§ **WHAT TO WORK ON**
Every line below must be reproduced exactly; no pictures are to be included.

§ **GIVEN INFORMATION**
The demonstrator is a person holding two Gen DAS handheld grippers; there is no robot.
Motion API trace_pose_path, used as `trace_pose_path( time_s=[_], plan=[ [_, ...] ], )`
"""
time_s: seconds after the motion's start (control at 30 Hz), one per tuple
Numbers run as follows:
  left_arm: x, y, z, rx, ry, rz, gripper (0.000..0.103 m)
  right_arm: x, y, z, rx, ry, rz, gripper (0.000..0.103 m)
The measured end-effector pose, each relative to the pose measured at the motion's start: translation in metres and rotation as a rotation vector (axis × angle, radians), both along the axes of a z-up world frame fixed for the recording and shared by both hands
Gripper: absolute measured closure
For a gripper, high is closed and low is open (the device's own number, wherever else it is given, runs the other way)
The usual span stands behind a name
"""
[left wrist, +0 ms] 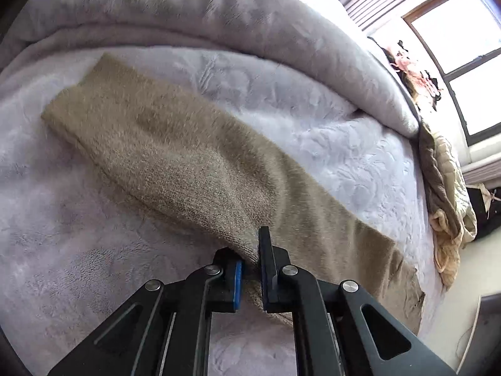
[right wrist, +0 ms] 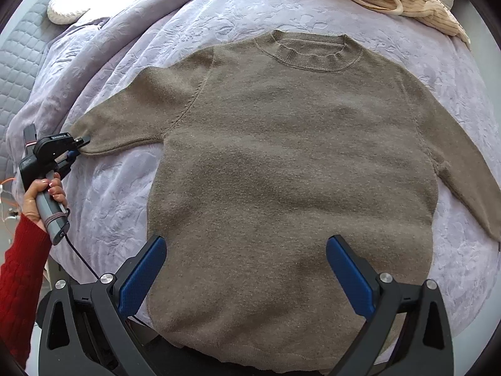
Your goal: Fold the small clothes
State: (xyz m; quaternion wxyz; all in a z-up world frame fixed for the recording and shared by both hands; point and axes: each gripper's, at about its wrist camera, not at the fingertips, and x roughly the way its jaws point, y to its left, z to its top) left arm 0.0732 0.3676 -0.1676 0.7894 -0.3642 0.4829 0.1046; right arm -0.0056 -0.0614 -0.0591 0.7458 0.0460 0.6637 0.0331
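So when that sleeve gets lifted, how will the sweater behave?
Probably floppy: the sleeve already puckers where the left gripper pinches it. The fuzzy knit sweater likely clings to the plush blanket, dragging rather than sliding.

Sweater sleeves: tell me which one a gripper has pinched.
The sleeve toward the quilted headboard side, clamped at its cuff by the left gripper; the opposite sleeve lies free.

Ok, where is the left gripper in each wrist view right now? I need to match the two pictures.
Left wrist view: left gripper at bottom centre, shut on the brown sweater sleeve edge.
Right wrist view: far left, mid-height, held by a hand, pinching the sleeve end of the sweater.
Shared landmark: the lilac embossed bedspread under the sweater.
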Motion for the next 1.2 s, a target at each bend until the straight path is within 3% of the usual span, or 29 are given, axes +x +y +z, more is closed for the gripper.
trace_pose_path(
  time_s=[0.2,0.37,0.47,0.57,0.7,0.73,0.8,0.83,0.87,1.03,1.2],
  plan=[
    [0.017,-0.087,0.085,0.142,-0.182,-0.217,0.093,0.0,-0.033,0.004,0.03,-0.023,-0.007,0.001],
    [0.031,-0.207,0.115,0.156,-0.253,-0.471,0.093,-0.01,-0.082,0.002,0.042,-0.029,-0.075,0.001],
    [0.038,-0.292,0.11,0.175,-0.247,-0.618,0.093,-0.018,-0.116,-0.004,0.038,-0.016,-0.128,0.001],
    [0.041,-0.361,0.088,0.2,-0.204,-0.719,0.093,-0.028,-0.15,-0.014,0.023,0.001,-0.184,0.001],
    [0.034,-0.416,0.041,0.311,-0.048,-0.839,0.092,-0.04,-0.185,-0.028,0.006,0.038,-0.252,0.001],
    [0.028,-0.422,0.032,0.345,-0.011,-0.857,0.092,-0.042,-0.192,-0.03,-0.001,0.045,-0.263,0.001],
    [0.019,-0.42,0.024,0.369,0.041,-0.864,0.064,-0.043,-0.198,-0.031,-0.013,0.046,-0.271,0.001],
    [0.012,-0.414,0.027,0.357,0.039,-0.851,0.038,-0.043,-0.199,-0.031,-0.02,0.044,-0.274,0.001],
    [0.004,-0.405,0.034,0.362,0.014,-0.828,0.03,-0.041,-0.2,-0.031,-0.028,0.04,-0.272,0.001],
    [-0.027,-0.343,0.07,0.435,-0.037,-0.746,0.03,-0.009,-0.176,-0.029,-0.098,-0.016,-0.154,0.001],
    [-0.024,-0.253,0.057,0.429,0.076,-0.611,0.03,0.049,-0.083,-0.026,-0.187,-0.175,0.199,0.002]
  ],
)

§ **THE ANSWER**
The demonstrator is a person holding two Gen DAS handheld grippers; there is no robot.
Motion API trace_pose_path, used as `trace_pose_path( time_s=[_], plan=[ [_, ...] ], )`
"""
time_s: seconds after the motion's start (control at 30 Hz), one per tuple
Numbers run as follows:
  left_arm: x, y, z, rx, ry, rz, gripper (0.000..0.103 m)
  right_arm: x, y, z, rx, ry, rz, gripper (0.000..0.103 m)
The measured end-effector pose, each relative to the pose measured at the motion's start: translation in metres and rotation as a rotation vector (axis × angle, radians), both along the axes of a z-up world frame fixed for the recording and shared by both hands
Gripper: absolute measured closure
For a gripper, high is closed and low is open (the device's own number, wherever else it is given, runs the other way)
The usual span stands behind a name
"""
[left wrist, +0 ms] 
[right wrist, +0 ms] 
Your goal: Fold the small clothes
State: (xyz m; quaternion wxyz; all in a z-up world frame fixed for the recording and shared by both hands; point and axes: each gripper's, at about its wrist camera, not at the fingertips, and x roughly the way its jaws point, y to its left, z to its top) left arm 0.0732 0.3676 -0.1676 0.7894 -0.3642 0.4829 0.1046; right arm -0.0056 -0.0614 -0.0591 0.7458 0.0460 0.6637 0.0331
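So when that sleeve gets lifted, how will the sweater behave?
Probably floppy: the sleeve already puckers where the left gripper pinches it. The fuzzy knit sweater likely clings to the plush blanket, dragging rather than sliding.

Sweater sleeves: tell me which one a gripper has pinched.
The sleeve toward the quilted headboard side, clamped at its cuff by the left gripper; the opposite sleeve lies free.

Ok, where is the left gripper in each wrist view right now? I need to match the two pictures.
Left wrist view: left gripper at bottom centre, shut on the brown sweater sleeve edge.
Right wrist view: far left, mid-height, held by a hand, pinching the sleeve end of the sweater.
Shared landmark: the lilac embossed bedspread under the sweater.
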Motion for the next 1.2 s, a target at each bend until the straight path is within 3% of the usual span, or 29 are given, axes +x +y +z, more is closed for the gripper.
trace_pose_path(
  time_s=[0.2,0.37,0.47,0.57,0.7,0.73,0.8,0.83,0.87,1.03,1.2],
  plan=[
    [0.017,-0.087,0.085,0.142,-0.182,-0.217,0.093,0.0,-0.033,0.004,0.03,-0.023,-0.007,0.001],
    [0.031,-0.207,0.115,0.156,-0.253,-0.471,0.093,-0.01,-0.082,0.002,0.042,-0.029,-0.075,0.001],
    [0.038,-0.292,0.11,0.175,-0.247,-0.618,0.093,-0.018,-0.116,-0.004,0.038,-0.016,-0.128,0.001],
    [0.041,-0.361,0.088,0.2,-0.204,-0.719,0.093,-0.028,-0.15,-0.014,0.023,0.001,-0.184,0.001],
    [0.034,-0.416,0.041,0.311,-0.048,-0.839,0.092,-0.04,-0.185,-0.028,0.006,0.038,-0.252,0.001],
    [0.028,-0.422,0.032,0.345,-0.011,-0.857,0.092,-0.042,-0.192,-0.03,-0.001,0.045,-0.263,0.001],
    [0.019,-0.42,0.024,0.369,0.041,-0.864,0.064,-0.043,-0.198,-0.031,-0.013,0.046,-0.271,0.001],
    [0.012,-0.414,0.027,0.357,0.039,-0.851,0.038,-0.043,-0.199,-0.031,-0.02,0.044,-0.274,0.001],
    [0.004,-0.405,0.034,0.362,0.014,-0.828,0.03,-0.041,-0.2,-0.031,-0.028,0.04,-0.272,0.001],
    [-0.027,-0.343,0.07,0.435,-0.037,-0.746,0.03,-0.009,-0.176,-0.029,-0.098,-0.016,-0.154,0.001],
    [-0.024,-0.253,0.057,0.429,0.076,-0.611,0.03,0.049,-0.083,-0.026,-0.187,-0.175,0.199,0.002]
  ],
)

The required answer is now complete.